The world was ill-equipped for the emergence and outbreak of coronavirus disease (COVID-19). As of the March 2020, 3 months after the appearance of the disease, there have been more than a quarter million confirmed cases around the world and more than 10,000 deaths (1). However, COVID-19 provides researchers, policymakers, and the public the opportunity to make methodological advancements on how to improve our response to this pandemic and to future public health disasters.
When looking over the sweep of history and prior disease outbreaks, the lack of preparation from policymakers, practitioners, and the public has been the rule, not the exception. Part of this lack of preparation has been a series of core challenges that combine to limit the response to public health disasters. The work of Yang et al. provides an important advancement for policymakers and researchers to overcome several of these core challenges. Yet, there still remains lingering challenges which we collectively face to limit future pandemics. Making advancements in our response to public health emergencies is particularly important as the likelihood and frequency of pandemics will increase as the world grows increasingly more interconnected through commerce, travel, and from the consequences of climate change (2,3).
One of the core challenges related to responding to pandemics and novel disease outbreaks, even with our collective prior experiences, is knowing which of the different policy tools are effective at containing the disease. Governments have an arsenal of different policy interventions they can make to reduce the spread of an epidemic. Though importantly, not all interventions are created equally. All interventions have costs, both economic and social, associated with them. Policymakers are faced with the balancing being overly aggressive when the disease does not call for such an approach, with doing too little and having a disease harm or kill more people (4). For example, the adoption of stringent quarantine practices may have the benefit of flattening the curve of a disease, but policymakers need information to know whether such an intervention creates more harm than what it would prevent, how high the curve may reach without adopting a strict quarantine, or what the effect adopting other interventions may have.
To this end, Yang et al. provide an important contribution to the growing literature of epidemics and policy response. The authors use Susceptible-Exposed-Infectious-Removed (SEIR) and artificial intelligence to help predict the extent of the COVID-19 epidemic. China, in response to the emergence of COVID-19, adopted a series of increasingly stringent preventive measures, including restrictions on travel, quarantines, and individual monitoring. Using a series of innovative methods, this research was able to closely predict the peak and size of the epidemic, predictions of future epidemics, and the effect of the control measures adopted by China (5). Chinese authorities were successfully at reducing the spread of COVID-19 through the policy interventions they adopted since the outbreak of the disease.
This latter point, of being able to understand the effect of each of the different approaches undertaken by the Chinese government in response to COVID-19, is particularly important for containing future outbreaks.
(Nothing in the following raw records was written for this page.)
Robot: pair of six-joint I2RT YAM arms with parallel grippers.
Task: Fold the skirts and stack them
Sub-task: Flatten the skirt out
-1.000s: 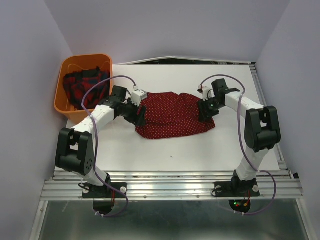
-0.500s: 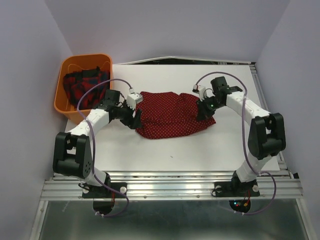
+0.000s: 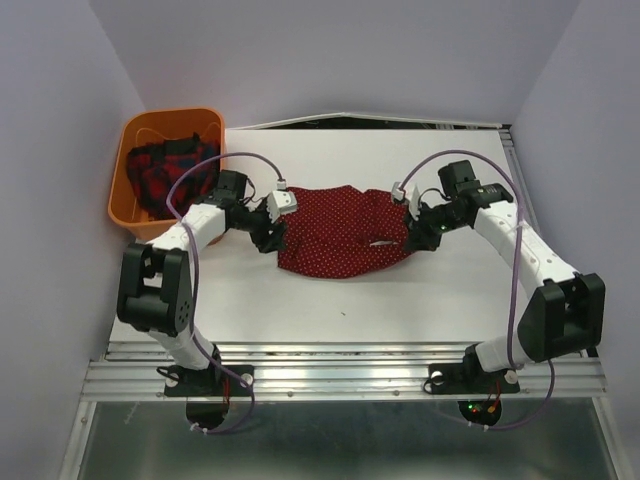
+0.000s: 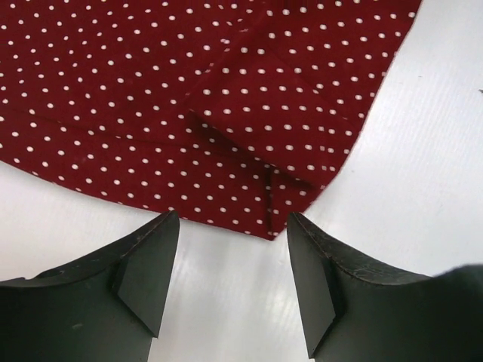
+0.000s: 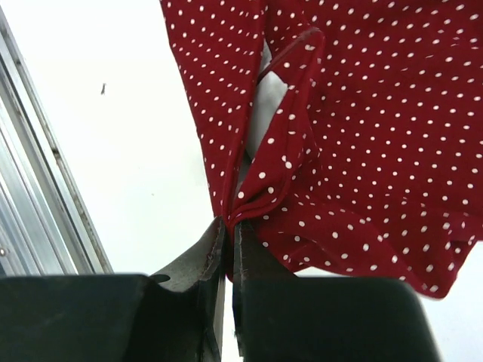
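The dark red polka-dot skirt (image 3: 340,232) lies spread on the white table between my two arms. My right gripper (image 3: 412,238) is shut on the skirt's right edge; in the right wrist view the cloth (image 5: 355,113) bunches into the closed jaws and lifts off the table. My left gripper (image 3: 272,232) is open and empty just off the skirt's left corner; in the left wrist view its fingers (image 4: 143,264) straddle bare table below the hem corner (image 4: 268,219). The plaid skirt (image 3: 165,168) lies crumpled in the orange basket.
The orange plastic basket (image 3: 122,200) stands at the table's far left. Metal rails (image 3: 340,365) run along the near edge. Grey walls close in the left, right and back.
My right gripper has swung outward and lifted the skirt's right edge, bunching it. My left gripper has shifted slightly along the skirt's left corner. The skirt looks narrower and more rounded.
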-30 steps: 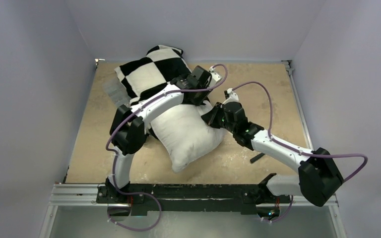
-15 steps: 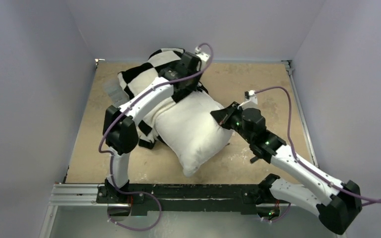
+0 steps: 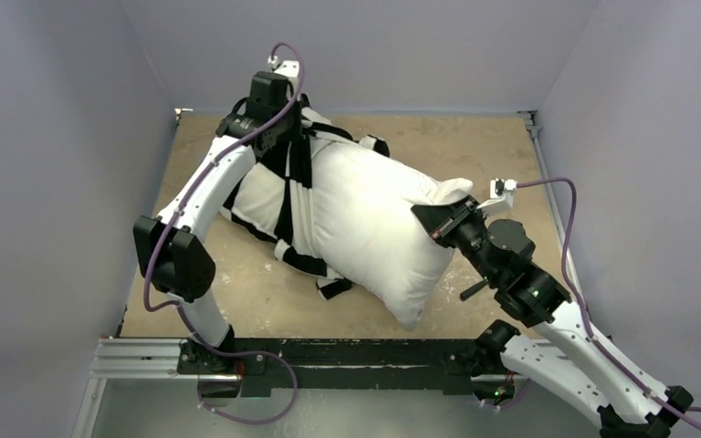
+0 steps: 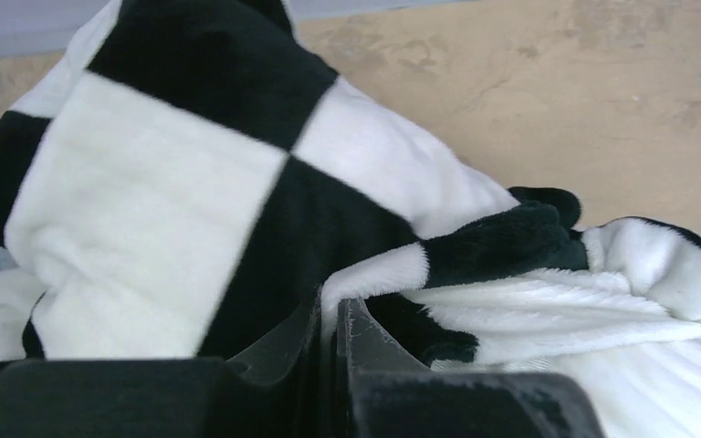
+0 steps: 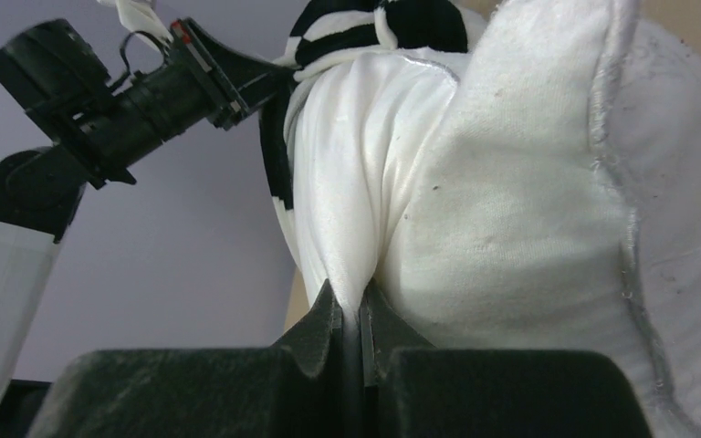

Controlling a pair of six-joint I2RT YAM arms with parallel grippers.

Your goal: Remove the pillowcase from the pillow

Policymakers and the public need not grasp wildly in the dark for whatever intervention is most politically or economically expedient. Rather, with further refinement, the work of Yang et al., along with other research that has emerged in the wake of COVID-19 (6-8), can improve policymakers and governments ability to address and respond to disease outbreaks and pandemics.
However, these improvements in modeling the effects of a disease outbreak stand in stark relief to the lingering challenges that policymakers face in responding to COVID-19 and future disease outbreaks. It is no longer enough that a single country selects the appropriate interventions to address a public health disaster. Rather, our collective response to a public health emergency is now only as strong as the country with the weakest response. Failure by any country to adequately respond to a disease outbreak can extend the spread of a disease, resulting in enclaves where the disease flourishes, constantly threatening an outbreak. It is not enough that China was able to adopt the interventions that they did, but they need to be concerned with the interventions taken by the 14 countries bordering them. The work from Yang et al. and others needs to be applied globally to rein in any future disease outbreaks.
Yet, this collective response to a public health emergency is shaped by differences individual countries political institutions and government capabilities, which can blunt the overall effectiveness of any one countries response to an epidemic. The United States is a case of these lingering challenges. Fragmentation of political institutions is common problem for health and public health systems globally, making a unified response to a public health emergency challenging (9). In the United States, public health governance and administration is shared across several different levels of government, with more than 90,000 local governments, 50 states, territories, counties, and the federal government that have responsibility for some aspect of public health.
In the United States this fragmentation has resulted in a patchwork of laws and regulations that govern how a state may respond to a public health emergency (10,11). For example, by March 25, 2020, 17 states have adopted mandatory stay at home orders, while an additional 27 states have set varying limits on the size of gatherings that are allowed in their states (12). Six states, representing 18% of the total population of the United States has merely recommended that individuals not gather, though without any enforcement these recommendations are toothless (See Figure 1). With no restrictions on domestic travel, the United States’ response to COVID-19 is limited by the variations in how individual states choose, or not, to adopt available interventions to slow the spread of the pandemic.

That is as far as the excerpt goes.